2. Maternal health and post-partum health interventions
The second part of the research focuses on the health of the mother around the time of birth, birth complication and it impact on primarily the mother, but we also aim to test for spill-over effects on the child. Giving birth to a child can be a large shock to the mother’s health, and can have substantial long-term effects on the mother’s physical, mental and sexual health (SBU, 2021). There is an emerging literature on maternal morbidity and labor market outcomes. Most existing evidence from Sweden focuses on sickness benefit and find small effect of giving birth on health outcomes (Angelov et. al 2016, Fransson et. al 2021). However, a limitation of using sickness benefits as a measure of ill-health is that many of the health problems that women experience after giving birth do not qualify them for sickness benefit. In this part of the project, the researchers will start by documenting the effect of severe birth tears on subsequent outcomes for women in an event study design where we compare outcomes for women who experience a severe birth tear to their sister. To further address the problem of unobservable determinants of the risk of a severe birth tear, they are planning to exploit information from the PQR data that gives detailed information on which midwife/doctor that was in charge at the time of delivery.

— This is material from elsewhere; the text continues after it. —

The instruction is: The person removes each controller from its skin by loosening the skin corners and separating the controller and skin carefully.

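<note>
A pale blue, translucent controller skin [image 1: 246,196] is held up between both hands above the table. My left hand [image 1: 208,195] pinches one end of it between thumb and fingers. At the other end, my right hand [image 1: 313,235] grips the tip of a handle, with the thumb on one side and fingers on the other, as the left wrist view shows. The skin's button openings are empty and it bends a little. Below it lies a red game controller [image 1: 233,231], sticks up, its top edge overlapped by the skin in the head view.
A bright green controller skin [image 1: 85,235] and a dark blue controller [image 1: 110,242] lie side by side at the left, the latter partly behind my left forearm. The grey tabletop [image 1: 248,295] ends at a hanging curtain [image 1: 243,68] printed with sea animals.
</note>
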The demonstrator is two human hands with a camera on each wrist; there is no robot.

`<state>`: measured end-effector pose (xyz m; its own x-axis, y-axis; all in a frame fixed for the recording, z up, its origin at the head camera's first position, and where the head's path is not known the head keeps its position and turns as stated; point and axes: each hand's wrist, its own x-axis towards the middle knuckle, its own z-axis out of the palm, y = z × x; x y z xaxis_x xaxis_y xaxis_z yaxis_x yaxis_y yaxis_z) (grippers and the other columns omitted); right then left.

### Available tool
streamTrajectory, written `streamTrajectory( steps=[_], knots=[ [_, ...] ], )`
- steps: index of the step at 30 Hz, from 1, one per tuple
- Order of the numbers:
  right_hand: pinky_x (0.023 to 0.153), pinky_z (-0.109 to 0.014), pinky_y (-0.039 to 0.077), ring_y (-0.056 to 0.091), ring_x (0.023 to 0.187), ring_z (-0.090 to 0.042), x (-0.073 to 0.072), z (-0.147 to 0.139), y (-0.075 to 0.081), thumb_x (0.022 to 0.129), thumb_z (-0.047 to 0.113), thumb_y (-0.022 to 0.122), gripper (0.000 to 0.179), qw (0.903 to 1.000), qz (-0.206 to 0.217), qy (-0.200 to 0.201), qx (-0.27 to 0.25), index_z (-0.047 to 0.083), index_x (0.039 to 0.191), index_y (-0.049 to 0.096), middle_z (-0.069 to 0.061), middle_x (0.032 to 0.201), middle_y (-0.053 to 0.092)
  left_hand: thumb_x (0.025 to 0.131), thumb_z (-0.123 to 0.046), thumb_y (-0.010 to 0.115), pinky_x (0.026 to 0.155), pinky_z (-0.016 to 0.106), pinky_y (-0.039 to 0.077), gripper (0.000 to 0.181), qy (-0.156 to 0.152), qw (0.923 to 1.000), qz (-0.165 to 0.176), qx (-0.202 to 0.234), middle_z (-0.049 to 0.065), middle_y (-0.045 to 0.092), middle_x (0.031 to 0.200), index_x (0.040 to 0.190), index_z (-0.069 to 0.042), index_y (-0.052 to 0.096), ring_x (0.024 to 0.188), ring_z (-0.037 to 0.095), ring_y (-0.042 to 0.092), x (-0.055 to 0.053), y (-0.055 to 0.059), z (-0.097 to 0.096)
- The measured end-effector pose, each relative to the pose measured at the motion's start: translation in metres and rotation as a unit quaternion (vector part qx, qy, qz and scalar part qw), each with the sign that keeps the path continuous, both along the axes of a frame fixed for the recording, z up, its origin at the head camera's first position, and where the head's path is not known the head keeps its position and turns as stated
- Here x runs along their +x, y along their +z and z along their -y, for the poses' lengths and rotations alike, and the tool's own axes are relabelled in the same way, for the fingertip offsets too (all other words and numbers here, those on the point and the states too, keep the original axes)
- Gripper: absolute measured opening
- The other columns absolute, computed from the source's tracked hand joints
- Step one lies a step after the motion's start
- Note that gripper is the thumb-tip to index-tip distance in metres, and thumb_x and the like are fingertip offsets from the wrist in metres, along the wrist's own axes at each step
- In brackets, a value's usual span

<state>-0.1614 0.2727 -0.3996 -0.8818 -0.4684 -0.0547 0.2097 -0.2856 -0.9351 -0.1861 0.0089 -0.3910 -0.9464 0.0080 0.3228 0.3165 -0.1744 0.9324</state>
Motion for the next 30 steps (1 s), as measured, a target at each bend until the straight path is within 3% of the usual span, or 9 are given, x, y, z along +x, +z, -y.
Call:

This, deidentified, information can be used in a fixed effects framework where the risk of tears are instrumented with the fixed effect of the individual midwife, estimated over the history of the midwifes recorded births. The analysis will provide information on not only of how mothers’ birth experiences shape subsequent health and labor market outcomes, but also if family stability and the child’s outcomes are affected by investments in maternal health around the time of birth.